Ethereum (ETH) co-founder Vitalik Buterin has recently asked the crypto Twitter community to share what they disagree with him on. Some prominent Ethereum developers were quick to use the opportunity and express their thoughts on various subjects.
“What do you disagree with me the most on?” the Ethereum mastermind said on Sunday.
In response, Ethereum developer Tim Beiko said he doesn’t agree with Buterin on how “quickly we can ship things.” He added that what he “fears” the developers may “never be able to ship quickly enough is a good solution for privacy.”
“IMO anything that’s not private by default for the vast majority of users is unlikely to work and the window where it’s possible to ship this is small,” Beiko added.
Polynya, a pseudonymous Ethereum researcher, seemed to disagree with Buterin on the subject of soulbound tokens, which are tokens that can’t be sold or separated from their owners.
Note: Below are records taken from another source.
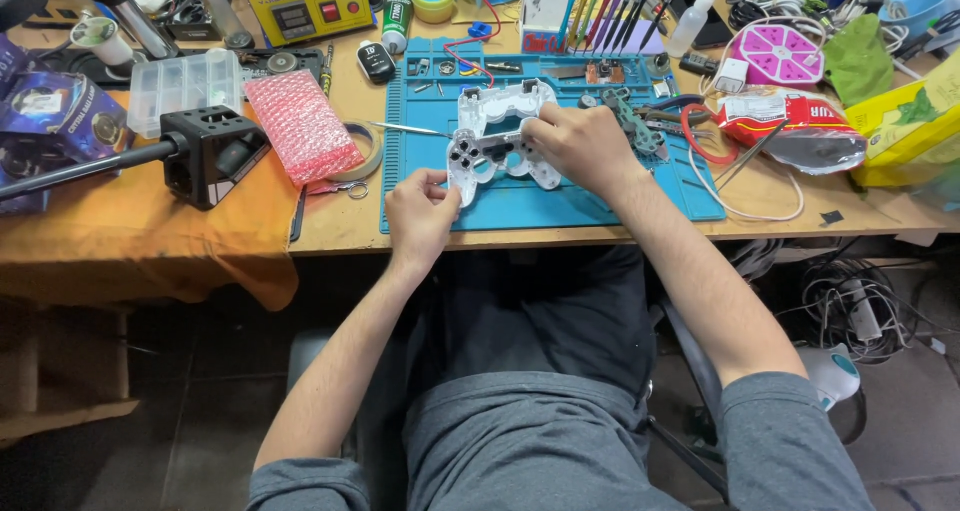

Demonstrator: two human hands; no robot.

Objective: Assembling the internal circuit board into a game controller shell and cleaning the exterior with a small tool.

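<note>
Midway through: clear gamepad shell (497,136) lies open on blue repair mat (560,206), right hand (580,146) pinching its far grip, left hand (420,211) holding near edge w/ fingertips; internals not yet closed up.

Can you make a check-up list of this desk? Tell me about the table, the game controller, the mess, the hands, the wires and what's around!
Surface: wooden bench with a blue mat.
Job's things: clear controller shell on the mat.
Clutter: pink bubble wrap, tape roll, screwdrivers, plastic box, snack bag.
Grippers: left hand at the shell's lower grip; right hand on its right side.
Cables: red wire, white cable, floor tangle.
Surroundings: dark floor, chair.
</note>
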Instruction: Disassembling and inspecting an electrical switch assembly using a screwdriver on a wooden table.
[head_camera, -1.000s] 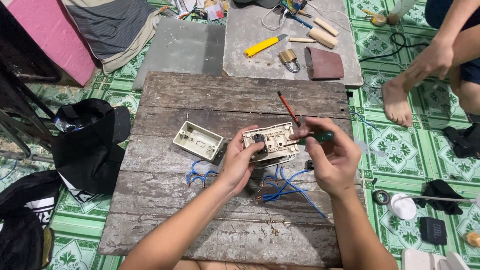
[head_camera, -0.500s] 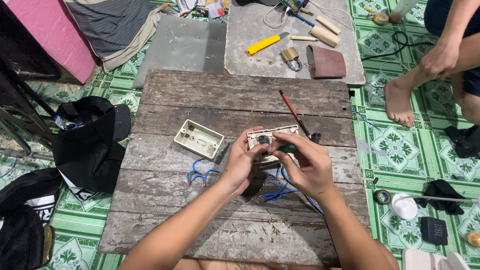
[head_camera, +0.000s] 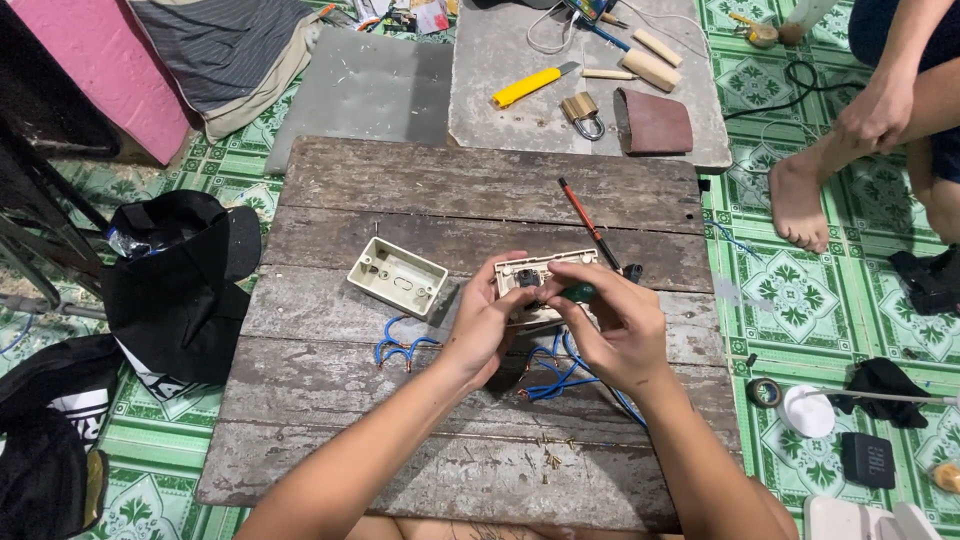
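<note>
1. While your left hand (head_camera: 480, 325) grips the cream plastic switch plate (head_camera: 545, 285) by its left edge, fingers curled shut around it, keep the plate level above the weathered grey plank board (head_camera: 480, 190).
2. Your right hand (head_camera: 615, 325) is closed on a small green-handled screwdriver (head_camera: 578, 293), its tip at the plate's dark centre; press straight along the shaft so it does not slip.
3. Blue insulated wires (head_camera: 560, 375) loop out beneath the plate and lie on the rough wood; leave them slack.
4. A second bundle of blue wire (head_camera: 400, 350) lies near your left wrist, beside the cream plastic mounting box (head_camera: 397, 277), open side up.
5. A thin red-handled screwdriver (head_camera: 585, 218) rests just beyond the plate.
6. Farther off, on a grey slab (head_camera: 500, 130), sit a yellow utility knife (head_camera: 530, 85) and a brass padlock (head_camera: 581, 110).
</note>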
Buterin has been very vocal about these tokens recently. After initially exploring the idea in a blog post earlier this year, he co-authored a research paper in mid-May explaining how non-transferable Soulbound Tokens (SBTs) can create a richer, pluralistic ecosystem within Ethereum, called “Decentralized Society” (DeSoc). Buterin expected soulbound tokens to be able to encode social relationships of trust.
However, Polynya argued that “identity & reputation are complex and subjective variables that can never be adequately characterized by numbers on a blockchain,” adding that SBTs would have a very limited use case.
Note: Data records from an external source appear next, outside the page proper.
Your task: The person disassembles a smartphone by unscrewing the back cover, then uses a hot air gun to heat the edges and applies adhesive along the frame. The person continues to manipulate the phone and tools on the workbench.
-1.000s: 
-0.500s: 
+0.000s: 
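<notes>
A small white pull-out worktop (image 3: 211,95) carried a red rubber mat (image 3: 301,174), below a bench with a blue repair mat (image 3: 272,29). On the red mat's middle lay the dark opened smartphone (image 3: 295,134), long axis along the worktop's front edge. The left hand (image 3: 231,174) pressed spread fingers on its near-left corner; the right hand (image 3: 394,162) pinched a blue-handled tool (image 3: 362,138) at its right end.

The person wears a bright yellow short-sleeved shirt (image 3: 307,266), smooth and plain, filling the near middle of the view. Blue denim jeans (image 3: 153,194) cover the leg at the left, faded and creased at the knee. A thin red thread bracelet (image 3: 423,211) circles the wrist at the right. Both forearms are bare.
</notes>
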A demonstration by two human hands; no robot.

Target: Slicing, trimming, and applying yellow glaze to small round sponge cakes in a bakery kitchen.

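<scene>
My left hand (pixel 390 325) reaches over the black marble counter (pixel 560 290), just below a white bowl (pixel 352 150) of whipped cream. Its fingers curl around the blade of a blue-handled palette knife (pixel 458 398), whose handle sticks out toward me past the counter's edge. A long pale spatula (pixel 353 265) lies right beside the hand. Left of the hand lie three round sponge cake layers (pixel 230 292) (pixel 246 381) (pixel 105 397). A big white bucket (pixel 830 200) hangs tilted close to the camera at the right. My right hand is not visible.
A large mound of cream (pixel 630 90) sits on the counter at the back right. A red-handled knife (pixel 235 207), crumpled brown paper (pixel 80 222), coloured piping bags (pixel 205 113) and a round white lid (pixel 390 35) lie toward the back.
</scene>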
Others similarly focused on SBTs:
Eric Conner, a product researcher at blockchain startup Gnosis, argued that Buterin’s focus on gambling in crypto may hurt the industry, as it “fuels” the mainstream perception of it all being a gambling scam.
Anthony Sassano, Ethereum educator and founder of The Daily Gwei blog, wrote that Buterin shouldn’t have given legitimacy to the best-known memecoin, Dogecoin (DOGE).
Meanwhile, Ethereum core developer Hudson Jameson opined that Buterin’s avoidance of political topics does not make his stance neutral, but rather “only give[s] more power to aggressors and oppressors.”
Mariano Conti, Head of Smart Contracts at the Maker Foundation, touched on the topic of immortality.
In a June 2021 interview with computer scientist and YouTuber Lex Fridman, Buterin claimed that humans could eventually live forever. “I definitely think that we can get there,” he said at the time.
“Dunno but as I get older I’m starting to make peace with the fact that we’re on this planet for a little while, hopefully live happy and productive lives, and then make way for new generations,” Mariano said.
And Santi Siri of Proof of Humanity hinted at a story by Argentine writer Jorge Luis Borges that describes “immortals as beasts that eventually end up lacking time and language.”